The following third chapter will contrast two ideas of architecture: the Japanese and the Western one. A hint on the two frameworks prior to their upcoming interchange is helpful for understanding the attitude of the XX century Japanese architecture toward the Western influence (a theme that will be discussed in the fourth chapter). More in detail, we will see that while the Japanese traditional architecture searches for its ‘eternity’ through the above mentioned temporality and flexibility, the Western one does it through the strategy of permanence and durability. The striking opposition between the two schools will be supported by several examples, thus emphasizing a seemingly incompatibility of the two ideas.
Finally, the fourth chapter will take into analysis, as already mentioned, the modern age of Japanese architecture and the consequences of its interchange with the West. In particular, we will see how after a relatively short period of abrupt Western- oriented design characterized by a bulky monumentality, local architecture returned back toward the local- oriented traditional framework. Indeed, as an extended number of provided examples will suggest, contemporary Japanese works are widely characterized by the concept of time.
Through the four chapters I will report several comments extracted from my interviews with several leading Japanese architects and scholars that I conducted in two different periods (December 2011, December 2012-January 2013). By sustaining (or criticizing) my perspective on the role of time in Japanese architecture, these comments will help to clarify my research by adding an irreplaceable local point of view.

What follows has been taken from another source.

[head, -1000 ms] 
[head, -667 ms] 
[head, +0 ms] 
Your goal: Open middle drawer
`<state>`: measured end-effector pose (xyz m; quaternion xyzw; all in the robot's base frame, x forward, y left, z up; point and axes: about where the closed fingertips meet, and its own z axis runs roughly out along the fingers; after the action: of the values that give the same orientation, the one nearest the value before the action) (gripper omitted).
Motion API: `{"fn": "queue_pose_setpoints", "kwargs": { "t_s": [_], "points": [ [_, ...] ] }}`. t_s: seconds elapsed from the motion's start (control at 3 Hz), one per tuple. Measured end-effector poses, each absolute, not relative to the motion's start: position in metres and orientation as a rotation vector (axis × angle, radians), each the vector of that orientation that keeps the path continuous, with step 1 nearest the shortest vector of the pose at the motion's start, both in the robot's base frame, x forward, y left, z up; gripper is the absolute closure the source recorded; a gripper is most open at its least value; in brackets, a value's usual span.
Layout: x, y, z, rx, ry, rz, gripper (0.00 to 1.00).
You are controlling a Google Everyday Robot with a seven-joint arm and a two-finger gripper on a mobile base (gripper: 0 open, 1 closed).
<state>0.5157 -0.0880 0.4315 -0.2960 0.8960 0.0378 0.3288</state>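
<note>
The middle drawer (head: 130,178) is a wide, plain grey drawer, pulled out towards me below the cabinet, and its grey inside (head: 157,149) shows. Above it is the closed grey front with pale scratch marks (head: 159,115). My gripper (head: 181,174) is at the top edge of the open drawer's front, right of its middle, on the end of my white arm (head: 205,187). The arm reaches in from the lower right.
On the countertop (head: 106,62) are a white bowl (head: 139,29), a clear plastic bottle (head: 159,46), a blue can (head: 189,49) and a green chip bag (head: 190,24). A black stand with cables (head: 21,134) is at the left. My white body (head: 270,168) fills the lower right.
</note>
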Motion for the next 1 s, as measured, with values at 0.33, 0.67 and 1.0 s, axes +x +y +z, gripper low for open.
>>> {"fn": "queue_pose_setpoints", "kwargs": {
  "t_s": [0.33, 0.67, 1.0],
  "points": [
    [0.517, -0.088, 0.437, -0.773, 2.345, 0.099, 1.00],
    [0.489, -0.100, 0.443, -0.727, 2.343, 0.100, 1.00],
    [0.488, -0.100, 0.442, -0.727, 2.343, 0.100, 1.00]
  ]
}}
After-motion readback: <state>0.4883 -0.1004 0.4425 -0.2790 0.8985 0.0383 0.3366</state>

Summing up, this work will try to demonstrate the continuity of the concept of time in the history of Japanese architecture and, in particular, its constant persistence despite intense cultural exchange with foreign cultures. Indeed, ‘easy to pull down and easy to built up’ Japanese architecture founded on principles of temporality, flexibility, lightness, and openness, and conceived as ‘a space that is given by nature’ rather than ‘a space that humans wrested from nature’ was and remains in vigor.